╭──
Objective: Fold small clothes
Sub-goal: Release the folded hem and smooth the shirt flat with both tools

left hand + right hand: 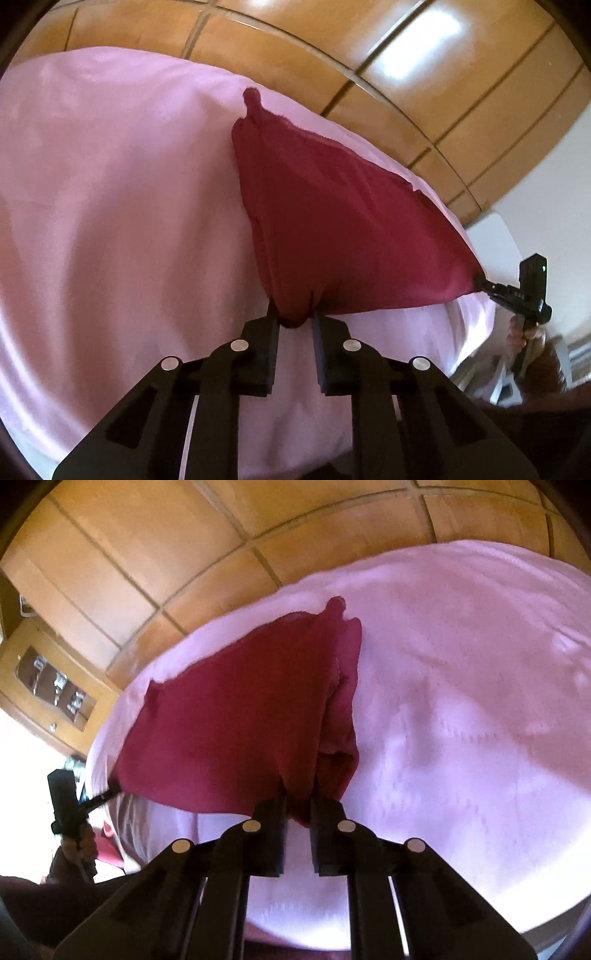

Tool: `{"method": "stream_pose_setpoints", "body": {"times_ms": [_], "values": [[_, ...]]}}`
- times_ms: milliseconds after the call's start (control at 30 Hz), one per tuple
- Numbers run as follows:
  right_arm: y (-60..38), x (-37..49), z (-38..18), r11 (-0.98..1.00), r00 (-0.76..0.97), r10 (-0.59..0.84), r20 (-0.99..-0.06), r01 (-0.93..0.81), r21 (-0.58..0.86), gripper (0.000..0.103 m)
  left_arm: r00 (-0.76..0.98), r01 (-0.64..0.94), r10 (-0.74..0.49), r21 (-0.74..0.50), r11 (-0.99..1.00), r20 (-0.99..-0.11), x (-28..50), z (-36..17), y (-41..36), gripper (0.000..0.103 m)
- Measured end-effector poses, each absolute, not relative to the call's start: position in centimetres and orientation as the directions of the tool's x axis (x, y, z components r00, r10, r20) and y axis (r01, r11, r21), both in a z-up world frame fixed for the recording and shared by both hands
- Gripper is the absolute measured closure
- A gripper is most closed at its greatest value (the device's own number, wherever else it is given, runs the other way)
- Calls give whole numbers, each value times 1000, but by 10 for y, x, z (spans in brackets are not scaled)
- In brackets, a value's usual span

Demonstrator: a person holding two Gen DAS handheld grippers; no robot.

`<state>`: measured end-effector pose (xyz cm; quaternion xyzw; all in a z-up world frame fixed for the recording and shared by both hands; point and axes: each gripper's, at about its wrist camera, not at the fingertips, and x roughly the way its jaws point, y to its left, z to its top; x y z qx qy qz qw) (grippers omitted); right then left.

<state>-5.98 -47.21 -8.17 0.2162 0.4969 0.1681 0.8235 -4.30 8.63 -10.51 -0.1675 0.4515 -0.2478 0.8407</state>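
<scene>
So both sets of jaws are clamped down on cloth here. The left gripper (pixel 295 319) has its black jaws pinching a bunched corner of the dark red fabric garment (pixel 332 221), with the cloth squeezed into a little wad right between the pads. Same deal on the other side: the right gripper (pixel 298 805) is pinching its own gathered corner of that garment (pixel 229 723), jaws closed in tight on the bundle.

From the left wrist view you can also spot the right gripper (pixel 482 281) way off at the garment's far corner, with the person's hand (pixel 524 334) wrapped around its handle. The right wrist view shows the mirror of that, the left gripper (pixel 110 792) biting the opposite corner.

The garment is stretched out between the two grips, pulled fairly taut along the near edge, and hanging just above the pink bedsheet (pixel 110 203). Its far end narrows to a small knobby tip that points away from the cameras. On the right gripper's side the cloth doubles up into a few loose folds.

Past the bed (pixel 480 701) there's a floor of big terracotta-orange tiles (pixel 424 66), and a wooden cabinet (pixel 48 686) with a glass door sits off to the side in the right wrist view.
</scene>
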Motion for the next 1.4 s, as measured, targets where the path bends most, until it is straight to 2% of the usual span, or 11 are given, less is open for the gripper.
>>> {"method": "stream_pose_setpoints", "body": {"times_ms": [200, 267, 333, 467, 633, 933, 1000, 1067, 1100, 1200, 1400], "values": [[-467, -72, -107, 847, 386, 491, -781, -2, 531, 94, 417, 245, -556, -501, 830, -719, -62, -117, 88, 87], [-465, -66, -101, 847, 392, 490, -778, -4, 532, 90, 432, 229, -551, -505, 832, -714, -62, -112, 90, 82], [-464, -60, -87, 885, 432, 426, -795, -15, 466, 66, 479, 205, -545, -516, 832, -688, -57, -100, 96, 77], [-460, -38, -61, 905, 521, 379, -765, -37, 423, 54, 582, 192, -523, -519, 833, -622, -47, -78, 107, 77], [-417, 10, -59, 923, 547, 365, -754, -105, 371, 39, 620, 230, -496, -464, 856, -608, -10, -64, 71, 77], [-399, 83, -97, 966, 530, 245, -812, -62, 251, 39, 619, 194, -395, -355, 915, -679, 70, -78, 14, 77], [-407, 90, -114, 980, 518, 182, -836, -30, 195, 43, 613, 129, -306, -289, 948, -729, 88, -94, 11, 77], [-423, 91, -130, 968, 520, 213, -827, 3, 252, 44, 584, 57, -233, -248, 967, -778, 102, -115, 16, 81], [-427, 90, -132, 960, 532, 230, -815, 12, 279, 45, 573, 30, -237, -268, 963, -785, 108, -125, 22, 90], [-430, 82, -135, 959, 565, 227, -793, 14, 285, 44, 594, -7, -281, -354, 935, -754, 109, -128, 42, 92], [-420, 81, -137, 970, 592, 193, -782, 6, 243, 43, 641, 14, -204, -255, 967, -740, 81, -98, 30, 92]]}}
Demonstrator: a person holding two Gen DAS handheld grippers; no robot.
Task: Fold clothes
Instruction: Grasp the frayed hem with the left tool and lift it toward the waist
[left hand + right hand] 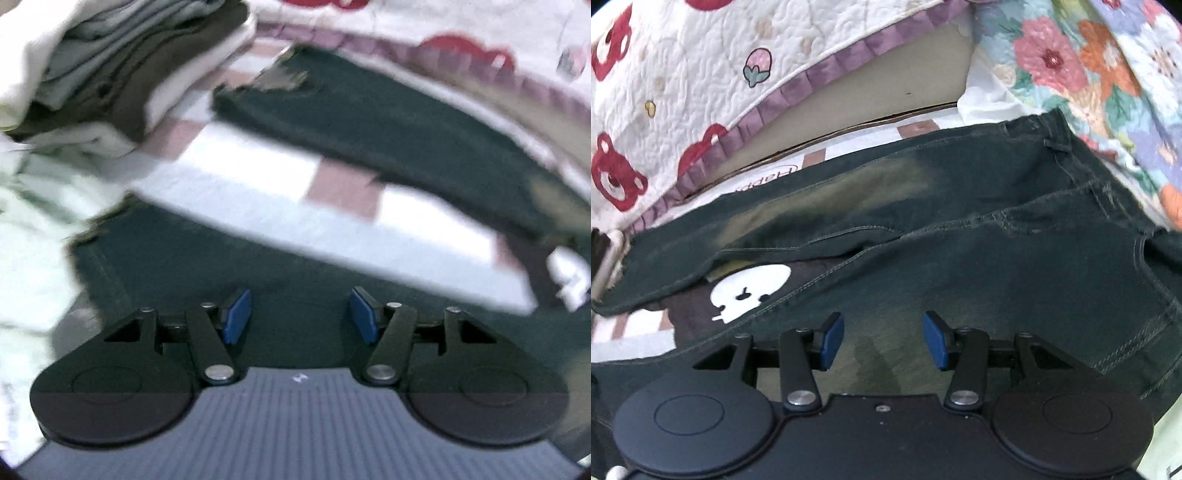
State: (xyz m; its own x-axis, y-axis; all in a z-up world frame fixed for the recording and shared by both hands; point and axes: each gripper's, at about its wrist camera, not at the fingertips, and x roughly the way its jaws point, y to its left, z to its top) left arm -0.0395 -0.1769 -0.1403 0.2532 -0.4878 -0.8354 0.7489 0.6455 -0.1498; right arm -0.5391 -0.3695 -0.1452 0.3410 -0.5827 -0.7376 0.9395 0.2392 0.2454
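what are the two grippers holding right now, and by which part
Nothing. The left gripper and the right gripper are both open over the dark jeans, with no cloth between the fingers.

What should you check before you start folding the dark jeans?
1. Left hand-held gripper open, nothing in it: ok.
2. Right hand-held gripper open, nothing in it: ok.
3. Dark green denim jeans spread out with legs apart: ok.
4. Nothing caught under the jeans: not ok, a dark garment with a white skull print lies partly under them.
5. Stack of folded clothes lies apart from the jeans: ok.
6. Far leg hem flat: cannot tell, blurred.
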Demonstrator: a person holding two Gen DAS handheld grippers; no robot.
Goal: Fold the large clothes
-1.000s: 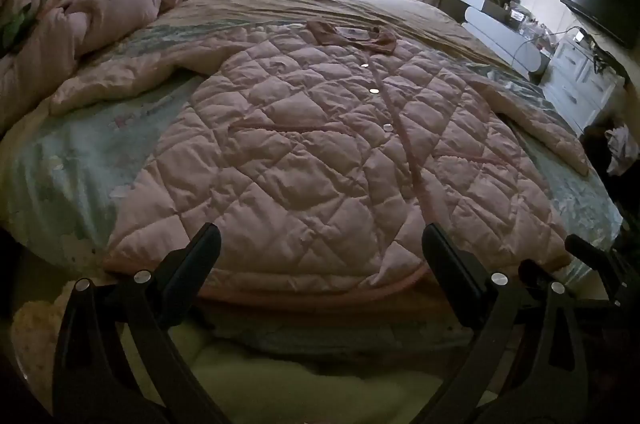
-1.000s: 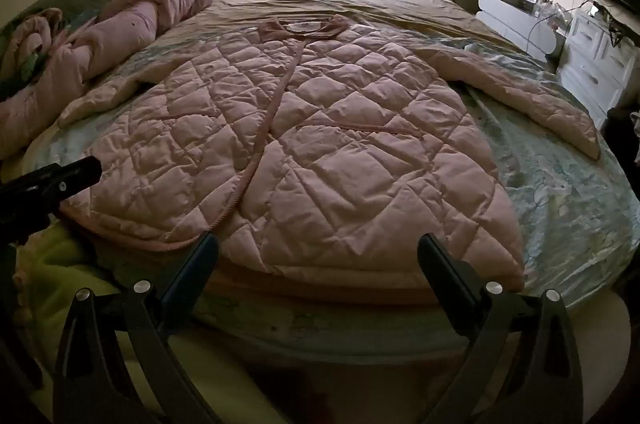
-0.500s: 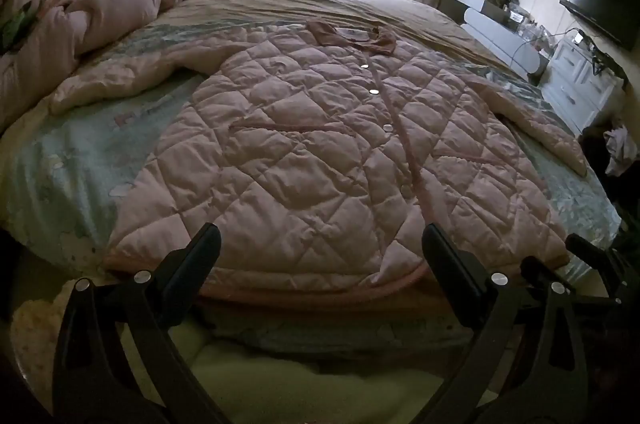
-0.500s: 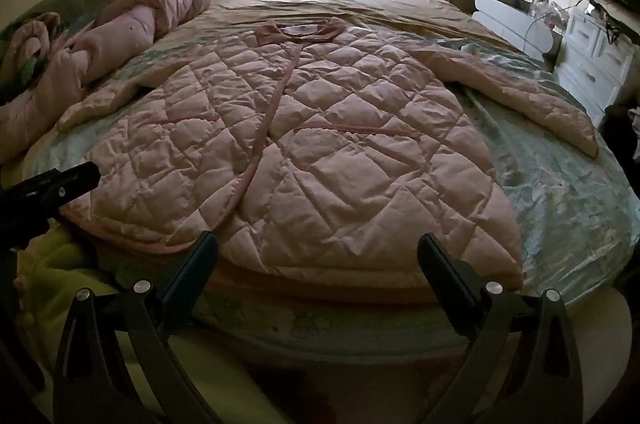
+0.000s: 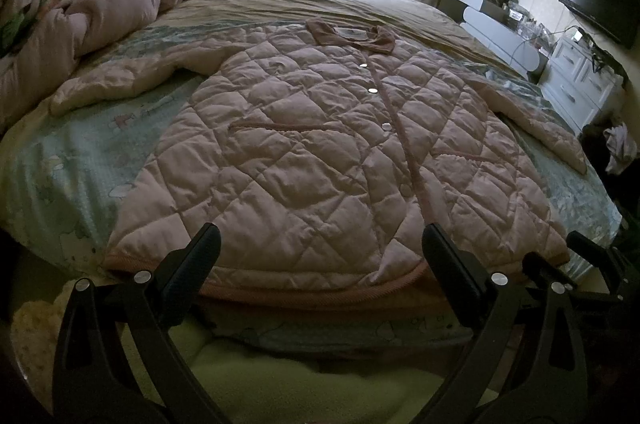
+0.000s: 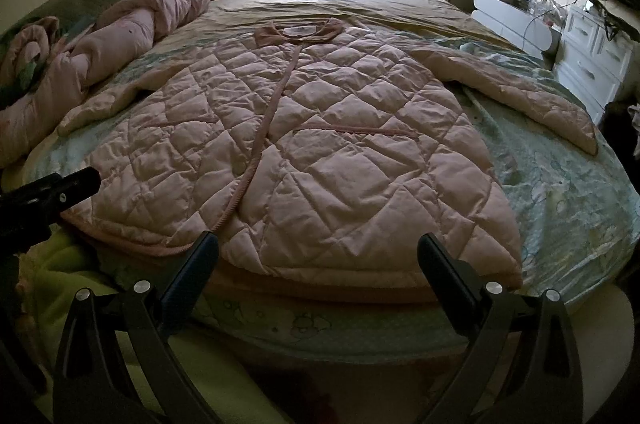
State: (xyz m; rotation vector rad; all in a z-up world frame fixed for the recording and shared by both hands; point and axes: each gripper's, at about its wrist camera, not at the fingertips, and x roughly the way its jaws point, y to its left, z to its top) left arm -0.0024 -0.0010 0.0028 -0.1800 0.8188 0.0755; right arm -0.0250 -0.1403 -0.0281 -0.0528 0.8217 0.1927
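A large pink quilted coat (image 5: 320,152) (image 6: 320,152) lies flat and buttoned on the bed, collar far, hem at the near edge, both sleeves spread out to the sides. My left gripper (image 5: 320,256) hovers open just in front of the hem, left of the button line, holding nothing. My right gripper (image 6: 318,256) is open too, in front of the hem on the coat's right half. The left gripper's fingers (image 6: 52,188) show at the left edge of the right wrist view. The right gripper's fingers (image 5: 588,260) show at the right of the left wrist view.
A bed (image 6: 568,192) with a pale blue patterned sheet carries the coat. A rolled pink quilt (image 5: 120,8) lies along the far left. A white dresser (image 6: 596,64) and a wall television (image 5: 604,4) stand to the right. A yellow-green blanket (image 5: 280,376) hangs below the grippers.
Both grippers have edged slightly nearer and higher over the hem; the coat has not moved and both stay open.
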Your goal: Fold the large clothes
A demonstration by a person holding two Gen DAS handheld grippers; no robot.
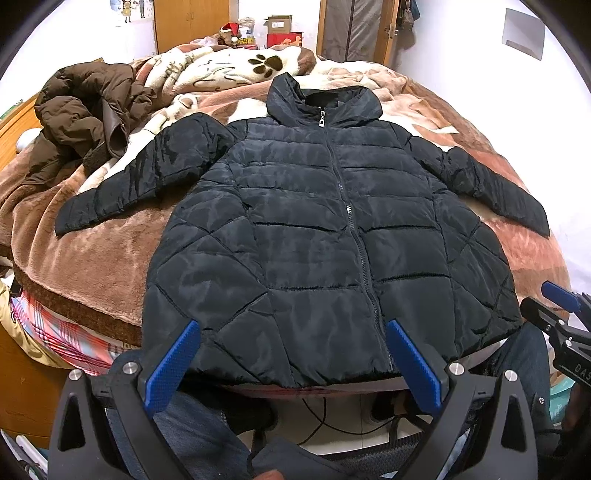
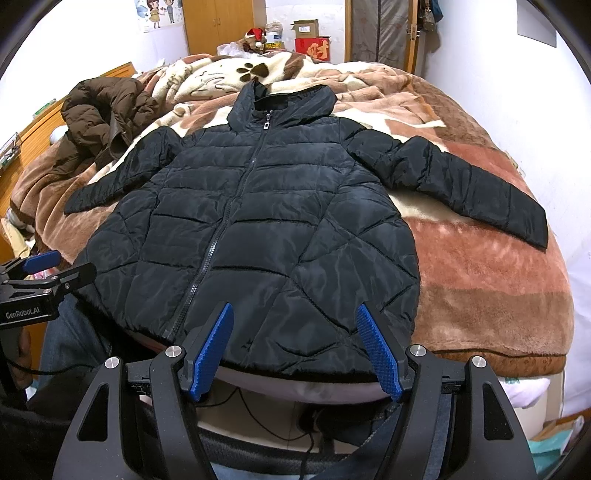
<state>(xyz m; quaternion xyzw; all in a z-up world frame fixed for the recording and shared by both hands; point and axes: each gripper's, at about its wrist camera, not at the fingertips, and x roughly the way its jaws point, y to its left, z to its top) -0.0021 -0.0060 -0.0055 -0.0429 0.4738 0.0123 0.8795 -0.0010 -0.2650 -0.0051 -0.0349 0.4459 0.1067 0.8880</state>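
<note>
A black quilted puffer jacket [image 1: 314, 236] lies flat, front up and zipped, on the bed, with both sleeves spread out and the hood at the far end; it also shows in the right wrist view [image 2: 258, 229]. My left gripper [image 1: 293, 332] is open and empty, over the jacket's hem just left of the zipper. My right gripper [image 2: 295, 317] is open and empty, over the hem right of the zipper. The right gripper shows at the right edge of the left wrist view [image 1: 554, 306]. The left gripper shows at the left edge of the right wrist view [image 2: 48, 273].
A brown coat [image 1: 81, 114] lies crumpled at the far left of the bed. A plush brown and cream blanket [image 2: 480, 258] covers the bed. Boxes and a wardrobe [image 2: 218, 26] stand behind it. Cables lie on the floor [image 2: 258, 406] below the near edge.
</note>
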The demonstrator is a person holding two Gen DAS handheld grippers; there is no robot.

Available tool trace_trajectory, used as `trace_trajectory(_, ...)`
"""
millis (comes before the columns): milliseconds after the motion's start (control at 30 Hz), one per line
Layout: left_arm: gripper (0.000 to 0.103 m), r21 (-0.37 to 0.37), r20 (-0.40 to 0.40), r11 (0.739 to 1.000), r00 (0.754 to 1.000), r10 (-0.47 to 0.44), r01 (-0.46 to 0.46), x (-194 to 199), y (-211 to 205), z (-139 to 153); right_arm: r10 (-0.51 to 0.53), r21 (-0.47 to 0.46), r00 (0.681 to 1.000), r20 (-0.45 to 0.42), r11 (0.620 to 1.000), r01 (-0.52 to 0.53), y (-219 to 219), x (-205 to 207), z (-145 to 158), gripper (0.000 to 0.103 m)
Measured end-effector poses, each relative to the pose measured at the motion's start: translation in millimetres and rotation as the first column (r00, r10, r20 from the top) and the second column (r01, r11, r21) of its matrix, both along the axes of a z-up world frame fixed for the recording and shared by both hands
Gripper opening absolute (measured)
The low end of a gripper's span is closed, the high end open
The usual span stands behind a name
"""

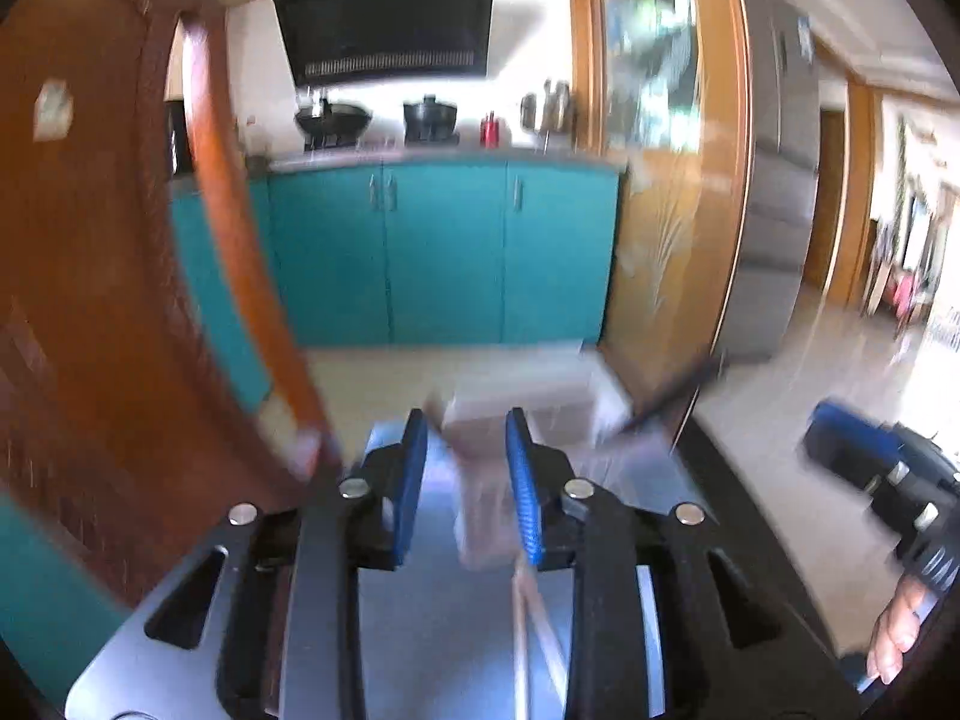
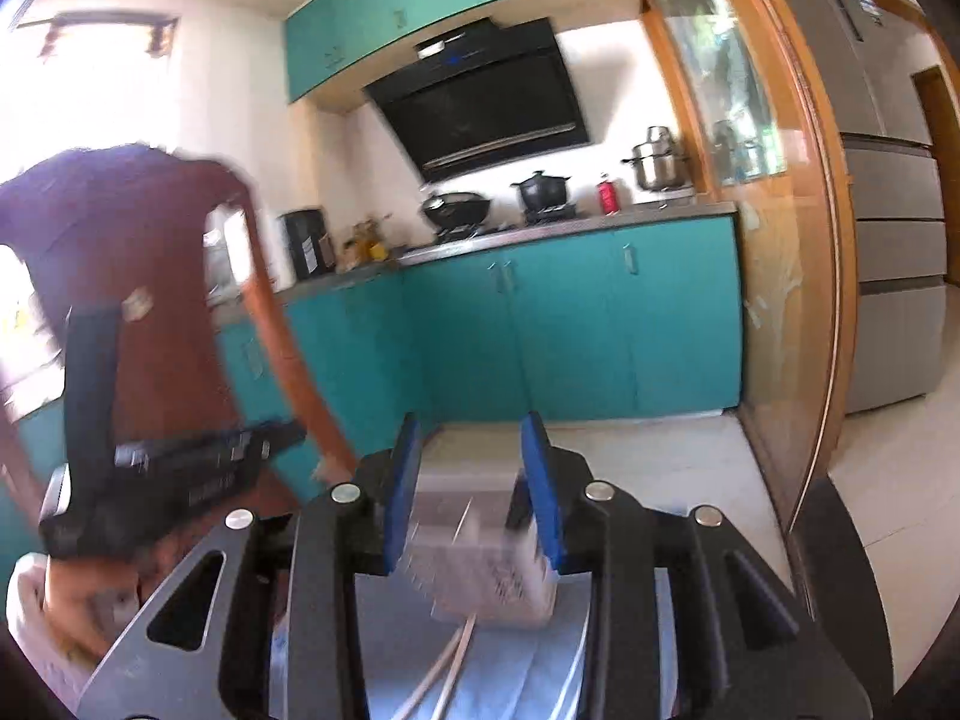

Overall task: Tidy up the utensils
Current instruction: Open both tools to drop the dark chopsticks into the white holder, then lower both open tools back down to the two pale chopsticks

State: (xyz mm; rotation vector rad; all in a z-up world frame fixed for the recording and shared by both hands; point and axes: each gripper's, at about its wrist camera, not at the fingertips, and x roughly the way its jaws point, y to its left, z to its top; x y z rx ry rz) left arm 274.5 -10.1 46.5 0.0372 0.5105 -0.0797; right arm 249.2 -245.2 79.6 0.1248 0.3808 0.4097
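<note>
In the left wrist view, a dark reddish-brown wooden chair back (image 1: 102,276) fills the nine o'clock side, its curved orange-brown rail sweeping down towards six o'clock. The left gripper (image 1: 465,480) stands at six o'clock, blue-padded jaws parted with nothing pressed between them. Between and beyond them sits a blurred white perforated plastic utensil holder (image 1: 522,408) on a pale grey counter (image 1: 420,630). A pair of pale chopsticks (image 1: 531,612) lies on the counter, running down from the holder's foot towards six o'clock beside the right-hand jaw. Past the holder, at twelve o'clock, teal lower cabinets (image 1: 444,252) carry a black wok (image 1: 333,117), a black lidded pot (image 1: 431,114) and a small red canister (image 1: 490,129) under a black range hood (image 1: 384,24). At one o'clock stands a wood-framed glass sliding door (image 1: 672,180), then a grey steel refrigerator (image 1: 780,168) at two o'clock. At four o'clock the right gripper (image 1: 870,450) shows, blurred, with a hand (image 1: 897,636) beneath it.

In the right wrist view, the chair back (image 2: 120,276) stands at nine o'clock, with the left gripper (image 2: 174,468) blurred before it at eight o'clock and a hand (image 2: 78,606) below. The right gripper (image 2: 471,480) at six o'clock has its jaws released, not squeezing anything; the utensil holder (image 2: 480,564) lies between and under them, the chopsticks (image 2: 447,666) slanting from its base towards six o'clock. A stainless steel stockpot (image 2: 657,162) sits at one o'clock on the far cabinet top.
</note>
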Motion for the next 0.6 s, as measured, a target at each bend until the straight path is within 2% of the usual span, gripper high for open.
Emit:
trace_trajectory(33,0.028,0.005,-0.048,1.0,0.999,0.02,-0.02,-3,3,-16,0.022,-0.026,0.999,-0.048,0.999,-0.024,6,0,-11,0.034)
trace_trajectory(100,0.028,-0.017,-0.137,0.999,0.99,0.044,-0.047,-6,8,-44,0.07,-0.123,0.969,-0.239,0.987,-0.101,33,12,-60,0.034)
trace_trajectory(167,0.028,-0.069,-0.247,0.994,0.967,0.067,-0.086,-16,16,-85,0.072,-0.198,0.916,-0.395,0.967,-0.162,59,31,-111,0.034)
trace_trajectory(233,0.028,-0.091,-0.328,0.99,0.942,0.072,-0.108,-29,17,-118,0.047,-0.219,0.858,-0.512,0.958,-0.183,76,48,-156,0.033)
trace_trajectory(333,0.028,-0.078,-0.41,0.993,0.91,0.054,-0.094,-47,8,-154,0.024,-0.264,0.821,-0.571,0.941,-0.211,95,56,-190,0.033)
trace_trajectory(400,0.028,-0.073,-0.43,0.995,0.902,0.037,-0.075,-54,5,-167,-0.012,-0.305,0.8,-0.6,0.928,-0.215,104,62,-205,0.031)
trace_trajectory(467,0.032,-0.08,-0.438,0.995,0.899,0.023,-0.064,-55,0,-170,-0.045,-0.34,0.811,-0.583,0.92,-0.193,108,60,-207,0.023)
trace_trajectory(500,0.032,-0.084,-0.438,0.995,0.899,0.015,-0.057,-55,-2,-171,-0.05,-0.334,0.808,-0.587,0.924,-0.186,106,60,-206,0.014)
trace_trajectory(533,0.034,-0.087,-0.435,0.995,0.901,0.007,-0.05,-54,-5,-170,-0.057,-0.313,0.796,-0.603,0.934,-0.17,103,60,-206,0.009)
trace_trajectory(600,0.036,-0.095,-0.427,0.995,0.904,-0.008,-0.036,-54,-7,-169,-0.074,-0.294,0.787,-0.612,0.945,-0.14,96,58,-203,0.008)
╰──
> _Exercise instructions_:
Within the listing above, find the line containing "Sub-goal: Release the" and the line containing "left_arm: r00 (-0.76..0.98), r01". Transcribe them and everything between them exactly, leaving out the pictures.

> _Problem solution_:
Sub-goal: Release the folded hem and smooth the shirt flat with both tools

left hand + right hand: 

Tool: `{"method": "stream_pose_setpoints", "body": {"times_ms": [_], "values": [[_, ...]]}}`
- times_ms: milliseconds after the call's start (control at 30 Hz), one per tuple
- Numbers run as follows:
  right_arm: y (-60..38), x (-37..49), z (-38..18), r11 (-0.98..1.00), r00 (-0.76..0.97), r10 (-0.59..0.84), r20 (-0.99..-0.06), r01 (-0.93..0.81), r21 (-0.58..0.86), gripper (0.000..0.103 m)
  left_arm: r00 (-0.76..0.98), r01 (-0.64..0.94), r10 (-0.74..0.49), r21 (-0.74..0.50), r11 (-0.99..1.00), r20 (-0.99..-0.11), x (-28..50), z (-36..17), y (-41..36), gripper (0.000..0.103 m)

What appears above is the complete answer to the exercise.